20:33 <GitHub48> milkymist-ng/master 29efa85 Sebastien Bourdeauducq: dvisampler: new DMA engine (buggy)

20:52 <GitHub82> [milkymist-ng] sbourdeauducq pushed 1 new commit to master: http://git.io/lTVgFQ

20:52 <GitHub82> milkymist-ng/master d685ed2 Sebastien Bourdeauducq: dvisampler/dma: bugfixes

21:00 <lekernel> yay! all works now.

21:00 <lekernel> there is some noise on the picture that I suspect is due to poor SI

21:00 <wpwrak> you get clean frames ?

21:00 <lekernel> yes

21:00 <wpwrak> congratulations !

21:00 <lekernel> on the VGA framebuffer, and in color :)

21:00 <wpwrak> kewl

21:01 <lekernel> with just a couple random pixels

21:01 <lekernel> probably SI, it gets worse when the pixel clock increases

21:04 <lekernel> and 800x600 is pure noise (even sync fails)

21:04 <lekernel> well I hope the direct TMDS board will fix this issue

21:05 <lekernel> I think I can consider myself lucky that at least 640x480 works :) it's pretty much on the brink of failure, and debugging SI would waste days...

21:05 <wpwrak> yeah, the expansion header isn't a great place for high-speed signals

21:06 <wpwrak> indeed. and now you can also do the mixing and fading :)

21:07 <lekernel> if I can get my chB to work... parts for assembling two extra boards are with fedex atm...

21:09 <Fallenou> congratz :)

21:10 <wpwrak> always order a generous number of spares :)

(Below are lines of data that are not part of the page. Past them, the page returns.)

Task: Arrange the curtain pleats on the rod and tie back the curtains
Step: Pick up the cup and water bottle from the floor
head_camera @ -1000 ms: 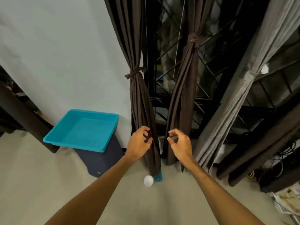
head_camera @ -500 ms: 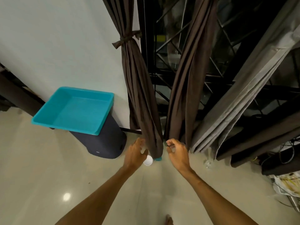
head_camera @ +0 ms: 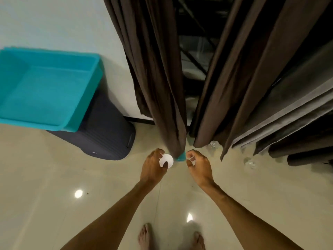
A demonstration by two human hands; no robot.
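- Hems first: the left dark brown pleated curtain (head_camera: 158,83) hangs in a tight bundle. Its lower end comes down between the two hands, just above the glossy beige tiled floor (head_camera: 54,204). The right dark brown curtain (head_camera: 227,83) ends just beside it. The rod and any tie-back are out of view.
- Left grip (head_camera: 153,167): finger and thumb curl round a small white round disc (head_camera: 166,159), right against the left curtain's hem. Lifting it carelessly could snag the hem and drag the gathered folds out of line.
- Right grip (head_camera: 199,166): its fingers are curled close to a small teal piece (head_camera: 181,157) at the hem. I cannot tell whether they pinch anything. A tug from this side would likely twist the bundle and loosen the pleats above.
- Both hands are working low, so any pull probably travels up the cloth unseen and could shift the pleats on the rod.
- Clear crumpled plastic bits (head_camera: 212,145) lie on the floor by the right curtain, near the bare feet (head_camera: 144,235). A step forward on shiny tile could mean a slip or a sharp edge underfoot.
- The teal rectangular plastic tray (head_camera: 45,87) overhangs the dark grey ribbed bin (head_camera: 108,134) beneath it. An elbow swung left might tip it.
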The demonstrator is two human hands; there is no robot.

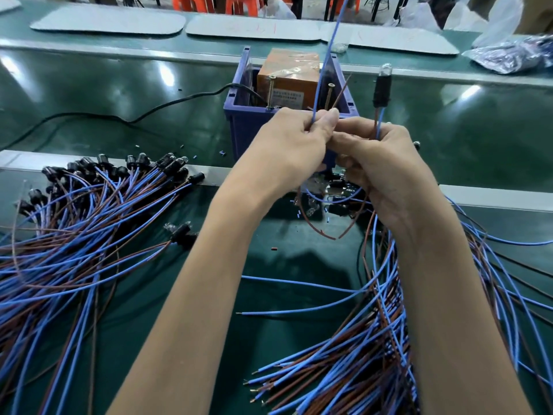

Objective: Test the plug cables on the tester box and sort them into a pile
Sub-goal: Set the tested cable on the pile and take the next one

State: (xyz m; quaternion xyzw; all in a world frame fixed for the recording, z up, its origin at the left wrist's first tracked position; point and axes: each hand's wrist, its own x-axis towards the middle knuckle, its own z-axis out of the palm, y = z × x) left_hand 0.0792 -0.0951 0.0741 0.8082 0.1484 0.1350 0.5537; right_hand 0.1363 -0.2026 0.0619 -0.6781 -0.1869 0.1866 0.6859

21:10 <Fallenou> there is no correction code on dvi to fix SI caused errors?

21:15 <larsc> nope

21:16 <larsc> HDMI has BCH for data islands though

21:16 <larsc> DVI is really just VGA in digital

21:17 <Fallenou> ok

22:19 bhamilton has joined #milkymist

23:05 lekernel has quit [Quit: Leaving]

23:05 bhamilton has quit [Quit: Leaving.]